Autrement dit, pas de Google Docs-like vorace en infrastructure, mais une suite qui s’exécute chez l’utilisateur. Une approche qui colle parfaitement à la philosophie « vos données chez vous » de l’éditeur.
Deuxième chantier, le mobile pour de vrai. Fini la simple visionneuse : l’objectif 2026 est de faire avancer le code de l’interface graphique et de lancer des builds de test sur émulateurs Android et iOS. La route reste longue, mais le cap est posé pour une arrivée l’an prochain d’une authentique version mobile de LibreOffice.
Et l’on voit déjà certains faire la grimace : pas de cloud = pas d’édition collaborative des documents ? C’est justement là le troisième chantier mis en route par TDF. La fondation compte démarrer par une architecture client-serveur classique (connexions TCP/IP directes) avant de viser, à terme, l’édition de documents en pair-à-pair. Un LibreOffice où l’on travaille à plusieurs sur un même fichier, sans cloud central : voilà qui changerait la donne.

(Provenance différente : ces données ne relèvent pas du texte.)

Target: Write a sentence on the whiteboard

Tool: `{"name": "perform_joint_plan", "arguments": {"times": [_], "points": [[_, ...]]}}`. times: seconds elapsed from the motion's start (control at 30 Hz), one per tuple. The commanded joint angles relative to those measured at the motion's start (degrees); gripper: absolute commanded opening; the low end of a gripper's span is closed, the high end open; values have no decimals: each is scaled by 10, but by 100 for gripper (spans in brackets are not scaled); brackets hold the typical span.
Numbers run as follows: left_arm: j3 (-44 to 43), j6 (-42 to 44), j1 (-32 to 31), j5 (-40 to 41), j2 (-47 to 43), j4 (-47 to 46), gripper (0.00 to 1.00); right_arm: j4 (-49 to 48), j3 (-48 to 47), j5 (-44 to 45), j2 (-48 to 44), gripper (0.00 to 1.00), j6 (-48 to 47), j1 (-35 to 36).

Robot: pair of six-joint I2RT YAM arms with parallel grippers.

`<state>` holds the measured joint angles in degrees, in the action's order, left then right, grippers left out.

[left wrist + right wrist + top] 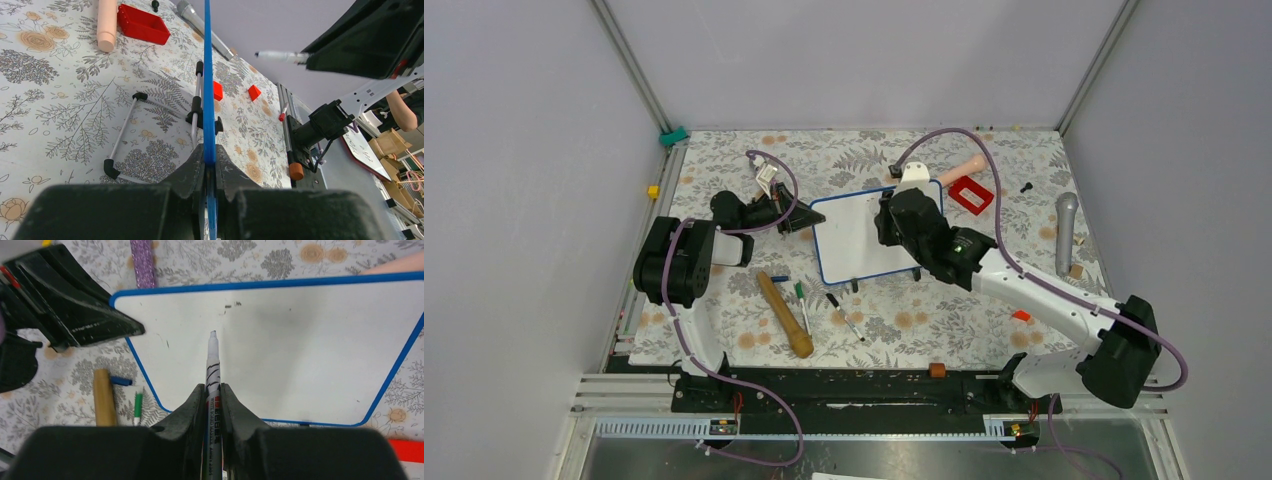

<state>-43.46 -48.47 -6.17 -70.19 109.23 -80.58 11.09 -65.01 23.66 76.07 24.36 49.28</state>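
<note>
The whiteboard (pixel 854 242), white with a thin blue frame, stands propped up in the middle of the table. My left gripper (pixel 807 219) is shut on its left edge. In the left wrist view the blue frame (pixel 208 90) runs edge-on between the left gripper (pixel 209 156) fingers. My right gripper (pixel 894 226) hovers over the board, shut on a white marker (pixel 212 367). The marker tip points at the board's upper left part and stands a little off the surface. No sentence shows on the whiteboard (pixel 305 350), only a few small dark specks (pixel 233 305).
A wooden stick (pixel 785 314), a green pen (pixel 801 300) and a black pen (pixel 845 315) lie in front of the board. A red box (pixel 970 194), a peach cylinder (pixel 965 167) and a grey microphone (pixel 1066 230) lie to the right. The board's wire stand (pixel 150 112) rests behind it.
</note>
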Motion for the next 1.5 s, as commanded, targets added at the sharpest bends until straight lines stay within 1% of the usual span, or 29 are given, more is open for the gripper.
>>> {"name": "perform_joint_plan", "arguments": {"times": [0.0,0.2,0.33,0.47,0.57,0.63,0.7,0.77,0.87,1.03,1.27,1.33,1.47], "points": [[5,46,-5,-26,-13,-38,0,-55,22,21,1,0,-1,21],[9,50,-5,-22,-11,-38,0,-55,20,67,42,0,-16,54],[11,54,-5,-21,-10,-37,0,-78,35,80,38,0,-31,68],[12,55,-5,-21,-8,-37,0,-81,28,75,37,0,-44,68],[11,56,-5,-22,-8,-38,0,-81,24,88,28,0,-58,68],[11,56,-5,-22,-6,-38,0,-103,38,102,13,0,-66,68],[10,57,-5,-21,-4,-38,0,-144,53,106,4,0,-84,68],[10,58,-4,-22,-2,-38,0,-155,45,109,8,0,-108,68],[9,59,-5,-23,-1,-38,0,-148,12,128,32,0,-127,68],[7,59,-5,-26,2,-38,0,-124,-18,134,72,0,-124,68],[7,59,-5,-25,1,-38,0,-136,11,145,50,0,-107,68],[7,59,-5,-24,1,-38,0,-108,3,145,50,0,-95,67],[8,59,-5,-22,0,-38,0,-10,-51,111,62,0,-79,64]]}}
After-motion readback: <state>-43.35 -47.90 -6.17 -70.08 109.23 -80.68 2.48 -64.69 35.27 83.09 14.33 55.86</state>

Très en retard… dans une arène bondée
Soyons lucides. Ces annonces sont très tardives. Elles donnent même l’impression qu’il a fallu 16 ans à la fondation pour réaliser que l’on avait changé de siècle. En débarquant maintenant sur le mobile, LibreOffice arrive après tout le monde ! Et surtout après Microsoft Office et Google Workspace, tous deux gratuits dans leurs versions smartphones et solidement implantés.
LibreOffice n’est surtout plus le seul à cultiver l’angle « alternative » open-source. L’espace est désormais saturé de suites estampillées Open Source (OnlyOffice, Collabora Online, Nextcloud Office) et Souveraines, dopées par la vague européenne : Docs de La Suite numérique côté État français, offres labellisées SecNumCloud, déclinaisons cloud souverain chez les hébergeurs nationaux…
D’un autre côté, les géants américains poussent un peu trop fort l’IA dans leurs apps bureautiques, ce qui agace une partie des utilisateurs. Du coup la fronde pour le respect de la vie privée n’a jamais été aussi audible, ce qui fait les affaires de LibreOffice.
D’autant que l’arme idéologique reste le principal atout de TDF. Une arme que la fondation n’oublie pas de brandir en conclusion de son annonce : « la liberté n’a jamais eu autant de valeur ». Sur un marché où la souveraineté est devenue argument de vente, ce n’est peut-être pas qu’un slogan.